_Problem_
The listing is to be returned word for word, without its images.
=== Section Start ===
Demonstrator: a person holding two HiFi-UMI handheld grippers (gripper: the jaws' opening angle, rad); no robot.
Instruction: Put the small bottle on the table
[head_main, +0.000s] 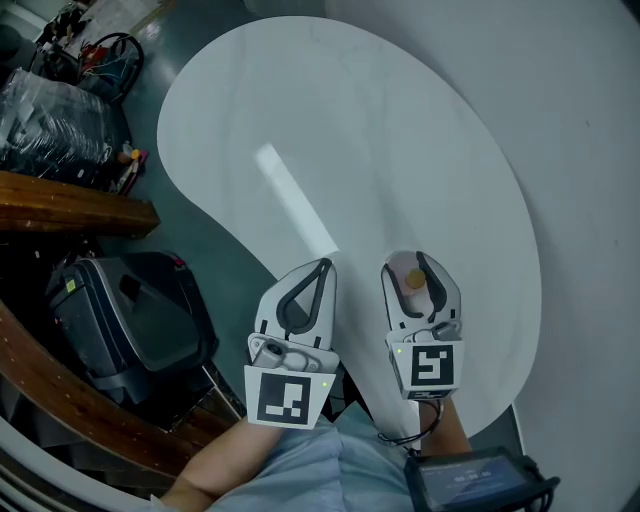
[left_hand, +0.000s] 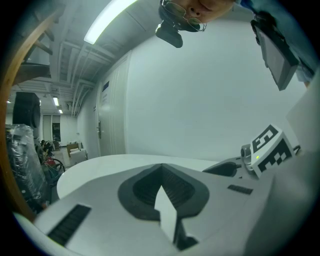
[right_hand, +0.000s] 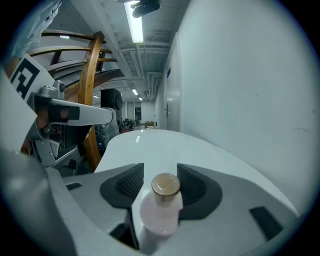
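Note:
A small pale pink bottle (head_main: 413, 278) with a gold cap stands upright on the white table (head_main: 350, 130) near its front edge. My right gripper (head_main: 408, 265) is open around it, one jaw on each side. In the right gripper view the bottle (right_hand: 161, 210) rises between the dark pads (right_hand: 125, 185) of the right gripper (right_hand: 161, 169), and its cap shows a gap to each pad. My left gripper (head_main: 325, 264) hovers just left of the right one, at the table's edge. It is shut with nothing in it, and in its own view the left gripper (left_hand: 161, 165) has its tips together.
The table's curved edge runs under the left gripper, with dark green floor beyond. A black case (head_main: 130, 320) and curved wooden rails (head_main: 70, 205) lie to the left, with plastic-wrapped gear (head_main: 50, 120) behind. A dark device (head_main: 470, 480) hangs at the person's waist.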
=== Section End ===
_Reply_
Demonstrator: a person holding two HiFi-UMI handheld grippers (gripper: the jaws' opening angle, rad); no robot.
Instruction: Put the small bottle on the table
[head_main, +0.000s] 
[left_hand, +0.000s] 
[right_hand, +0.000s] 
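Note:
A small pale pink bottle (head_main: 413, 278) with a gold cap stands upright on the white table (head_main: 350, 130) near its front edge. My right gripper (head_main: 408, 265) is open around it, one jaw on each side. In the right gripper view the bottle (right_hand: 161, 210) rises between the dark pads (right_hand: 125, 185) of the right gripper (right_hand: 161, 169), and its cap shows a gap to each pad. My left gripper (head_main: 325, 264) hovers just left of the right one, at the table's edge. It is shut with nothing in it, and in its own view the left gripper (left_hand: 161, 165) has its tips together.
The table's curved edge runs under the left gripper, with dark green floor beyond. A black case (head_main: 130, 320) and curved wooden rails (head_main: 70, 205) lie to the left, with plastic-wrapped gear (head_main: 50, 120) behind. A dark device (head_main: 470, 480) hangs at the person's waist.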

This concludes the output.